Your answer is a copy of every line in the records where "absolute" appears.

Top of Data extracts

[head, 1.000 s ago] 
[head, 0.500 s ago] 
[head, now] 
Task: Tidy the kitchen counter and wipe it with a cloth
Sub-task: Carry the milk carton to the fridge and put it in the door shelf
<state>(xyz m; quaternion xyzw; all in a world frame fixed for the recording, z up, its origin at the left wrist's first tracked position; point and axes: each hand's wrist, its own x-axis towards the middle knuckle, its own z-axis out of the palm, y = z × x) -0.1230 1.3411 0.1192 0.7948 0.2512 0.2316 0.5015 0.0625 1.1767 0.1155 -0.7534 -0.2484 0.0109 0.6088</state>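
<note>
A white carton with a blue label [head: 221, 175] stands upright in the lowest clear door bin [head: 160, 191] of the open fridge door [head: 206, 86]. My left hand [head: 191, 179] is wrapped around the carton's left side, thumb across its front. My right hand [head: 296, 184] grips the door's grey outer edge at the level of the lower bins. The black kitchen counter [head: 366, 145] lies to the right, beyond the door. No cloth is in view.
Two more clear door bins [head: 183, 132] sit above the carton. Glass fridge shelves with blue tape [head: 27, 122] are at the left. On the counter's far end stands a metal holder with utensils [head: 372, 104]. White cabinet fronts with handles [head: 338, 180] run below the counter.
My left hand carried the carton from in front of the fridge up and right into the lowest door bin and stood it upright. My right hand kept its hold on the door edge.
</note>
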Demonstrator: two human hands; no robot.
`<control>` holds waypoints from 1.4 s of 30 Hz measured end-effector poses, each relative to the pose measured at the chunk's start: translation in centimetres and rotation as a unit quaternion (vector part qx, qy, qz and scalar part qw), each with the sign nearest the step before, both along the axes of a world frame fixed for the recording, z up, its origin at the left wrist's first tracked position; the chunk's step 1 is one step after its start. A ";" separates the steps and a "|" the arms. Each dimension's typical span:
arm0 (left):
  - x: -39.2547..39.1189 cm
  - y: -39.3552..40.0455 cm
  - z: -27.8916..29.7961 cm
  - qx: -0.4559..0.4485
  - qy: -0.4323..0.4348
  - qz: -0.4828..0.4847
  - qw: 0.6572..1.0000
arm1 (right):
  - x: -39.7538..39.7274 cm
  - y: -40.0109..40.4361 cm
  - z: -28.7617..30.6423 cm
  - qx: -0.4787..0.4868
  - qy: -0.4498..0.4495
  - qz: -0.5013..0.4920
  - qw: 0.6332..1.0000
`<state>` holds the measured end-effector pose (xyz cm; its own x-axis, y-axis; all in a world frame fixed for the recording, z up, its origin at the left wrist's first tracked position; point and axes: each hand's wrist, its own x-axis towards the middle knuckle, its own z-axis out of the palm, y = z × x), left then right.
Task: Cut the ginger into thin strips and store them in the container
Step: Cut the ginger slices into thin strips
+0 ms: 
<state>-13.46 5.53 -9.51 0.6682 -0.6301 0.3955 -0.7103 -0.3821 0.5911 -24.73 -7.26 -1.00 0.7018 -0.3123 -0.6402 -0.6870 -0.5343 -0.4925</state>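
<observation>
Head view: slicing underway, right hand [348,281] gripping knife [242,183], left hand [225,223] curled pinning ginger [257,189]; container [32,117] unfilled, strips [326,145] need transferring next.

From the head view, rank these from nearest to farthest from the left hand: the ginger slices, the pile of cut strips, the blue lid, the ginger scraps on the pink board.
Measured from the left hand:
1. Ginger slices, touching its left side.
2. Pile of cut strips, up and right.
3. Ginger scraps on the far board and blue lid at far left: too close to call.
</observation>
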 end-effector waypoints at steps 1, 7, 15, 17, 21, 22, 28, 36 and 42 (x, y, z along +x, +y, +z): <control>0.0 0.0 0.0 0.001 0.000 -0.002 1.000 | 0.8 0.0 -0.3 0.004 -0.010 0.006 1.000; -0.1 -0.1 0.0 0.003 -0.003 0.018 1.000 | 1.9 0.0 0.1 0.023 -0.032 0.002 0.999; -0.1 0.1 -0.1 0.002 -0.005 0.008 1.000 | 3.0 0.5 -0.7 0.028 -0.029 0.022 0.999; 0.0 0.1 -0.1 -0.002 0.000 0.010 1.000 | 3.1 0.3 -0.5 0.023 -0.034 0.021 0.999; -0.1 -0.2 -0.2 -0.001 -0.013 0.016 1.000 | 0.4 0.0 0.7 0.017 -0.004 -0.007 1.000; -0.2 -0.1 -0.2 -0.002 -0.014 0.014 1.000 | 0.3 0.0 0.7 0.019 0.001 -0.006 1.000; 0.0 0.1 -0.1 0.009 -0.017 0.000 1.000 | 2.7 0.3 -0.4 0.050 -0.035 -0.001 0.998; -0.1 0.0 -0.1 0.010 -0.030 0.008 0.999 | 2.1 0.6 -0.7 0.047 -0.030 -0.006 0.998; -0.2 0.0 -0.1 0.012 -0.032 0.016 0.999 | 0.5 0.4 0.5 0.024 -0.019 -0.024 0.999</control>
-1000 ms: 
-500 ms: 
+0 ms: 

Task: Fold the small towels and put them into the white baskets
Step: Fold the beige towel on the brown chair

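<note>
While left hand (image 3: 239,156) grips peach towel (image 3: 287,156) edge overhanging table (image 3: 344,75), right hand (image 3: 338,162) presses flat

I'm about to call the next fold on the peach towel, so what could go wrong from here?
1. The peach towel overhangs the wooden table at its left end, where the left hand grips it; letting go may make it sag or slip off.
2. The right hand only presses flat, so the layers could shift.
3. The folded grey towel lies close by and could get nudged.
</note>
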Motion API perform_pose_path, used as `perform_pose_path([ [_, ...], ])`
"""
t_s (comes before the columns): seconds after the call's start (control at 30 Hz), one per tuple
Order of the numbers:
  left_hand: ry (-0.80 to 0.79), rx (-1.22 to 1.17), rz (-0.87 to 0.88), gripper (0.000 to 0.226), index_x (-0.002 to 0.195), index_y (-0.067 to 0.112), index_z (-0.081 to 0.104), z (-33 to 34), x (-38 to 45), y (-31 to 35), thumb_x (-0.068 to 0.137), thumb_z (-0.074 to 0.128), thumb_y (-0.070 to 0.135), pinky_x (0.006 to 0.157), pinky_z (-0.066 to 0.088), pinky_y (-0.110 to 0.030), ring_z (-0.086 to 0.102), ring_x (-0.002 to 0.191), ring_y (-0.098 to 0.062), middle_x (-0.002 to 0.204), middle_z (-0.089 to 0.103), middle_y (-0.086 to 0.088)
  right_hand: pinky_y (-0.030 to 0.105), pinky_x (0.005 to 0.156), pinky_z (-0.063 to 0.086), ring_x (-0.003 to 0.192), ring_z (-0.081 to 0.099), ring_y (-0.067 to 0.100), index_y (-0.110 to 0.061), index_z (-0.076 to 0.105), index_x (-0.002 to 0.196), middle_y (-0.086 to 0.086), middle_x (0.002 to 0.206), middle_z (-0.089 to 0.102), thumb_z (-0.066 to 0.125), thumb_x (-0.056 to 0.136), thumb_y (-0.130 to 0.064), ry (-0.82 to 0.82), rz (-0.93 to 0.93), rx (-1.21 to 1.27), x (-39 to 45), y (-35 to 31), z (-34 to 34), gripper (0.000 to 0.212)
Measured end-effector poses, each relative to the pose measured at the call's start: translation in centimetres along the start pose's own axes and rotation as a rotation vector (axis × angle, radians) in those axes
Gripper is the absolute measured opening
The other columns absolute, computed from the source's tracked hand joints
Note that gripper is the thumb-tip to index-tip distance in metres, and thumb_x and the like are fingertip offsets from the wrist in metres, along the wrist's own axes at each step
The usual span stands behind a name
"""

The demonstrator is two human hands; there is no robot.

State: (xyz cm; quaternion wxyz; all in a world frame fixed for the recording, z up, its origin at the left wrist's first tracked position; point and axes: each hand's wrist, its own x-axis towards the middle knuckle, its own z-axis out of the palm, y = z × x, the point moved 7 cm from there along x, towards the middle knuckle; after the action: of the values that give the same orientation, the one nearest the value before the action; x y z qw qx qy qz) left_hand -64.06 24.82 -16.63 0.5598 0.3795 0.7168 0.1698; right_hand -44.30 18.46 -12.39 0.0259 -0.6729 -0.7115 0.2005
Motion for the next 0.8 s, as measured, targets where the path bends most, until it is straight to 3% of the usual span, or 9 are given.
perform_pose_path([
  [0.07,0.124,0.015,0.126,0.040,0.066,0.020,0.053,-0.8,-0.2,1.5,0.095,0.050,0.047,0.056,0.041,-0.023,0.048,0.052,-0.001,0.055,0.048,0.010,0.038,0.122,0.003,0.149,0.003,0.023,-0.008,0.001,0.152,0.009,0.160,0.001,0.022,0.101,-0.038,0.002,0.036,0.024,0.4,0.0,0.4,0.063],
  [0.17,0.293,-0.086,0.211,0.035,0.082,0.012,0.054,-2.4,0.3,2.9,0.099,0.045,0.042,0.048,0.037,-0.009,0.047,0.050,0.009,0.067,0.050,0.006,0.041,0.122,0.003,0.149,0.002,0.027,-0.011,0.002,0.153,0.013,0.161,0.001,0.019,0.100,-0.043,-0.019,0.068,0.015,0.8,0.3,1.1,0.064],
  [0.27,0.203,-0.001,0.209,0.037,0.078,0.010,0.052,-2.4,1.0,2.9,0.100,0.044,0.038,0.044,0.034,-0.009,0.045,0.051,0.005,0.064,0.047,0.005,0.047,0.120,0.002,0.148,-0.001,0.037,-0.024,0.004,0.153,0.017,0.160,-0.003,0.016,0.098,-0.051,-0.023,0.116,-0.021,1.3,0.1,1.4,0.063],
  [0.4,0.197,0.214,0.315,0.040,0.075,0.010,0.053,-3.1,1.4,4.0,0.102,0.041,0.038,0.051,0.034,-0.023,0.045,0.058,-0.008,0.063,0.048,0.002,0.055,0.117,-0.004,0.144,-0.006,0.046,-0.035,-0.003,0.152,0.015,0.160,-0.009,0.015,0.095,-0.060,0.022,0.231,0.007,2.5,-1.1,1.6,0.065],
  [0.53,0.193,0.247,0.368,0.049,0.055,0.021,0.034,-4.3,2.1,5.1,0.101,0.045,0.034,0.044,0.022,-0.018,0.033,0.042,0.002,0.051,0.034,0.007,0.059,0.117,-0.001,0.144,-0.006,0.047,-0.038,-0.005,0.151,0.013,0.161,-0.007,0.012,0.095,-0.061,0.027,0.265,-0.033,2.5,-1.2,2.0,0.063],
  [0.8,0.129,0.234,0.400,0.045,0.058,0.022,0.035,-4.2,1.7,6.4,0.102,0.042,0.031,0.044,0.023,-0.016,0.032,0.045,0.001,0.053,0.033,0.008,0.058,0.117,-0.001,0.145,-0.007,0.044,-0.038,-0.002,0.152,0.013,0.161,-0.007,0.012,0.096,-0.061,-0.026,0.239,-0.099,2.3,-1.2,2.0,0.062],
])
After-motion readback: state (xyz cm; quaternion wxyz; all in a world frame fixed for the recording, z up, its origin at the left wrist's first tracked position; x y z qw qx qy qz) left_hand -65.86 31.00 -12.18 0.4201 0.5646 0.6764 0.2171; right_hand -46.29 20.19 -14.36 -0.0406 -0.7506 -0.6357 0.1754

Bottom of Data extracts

| Completed exercise |
Gripper is the absolute measured opening
The other columns absolute, computed from the source's tracked hand joints

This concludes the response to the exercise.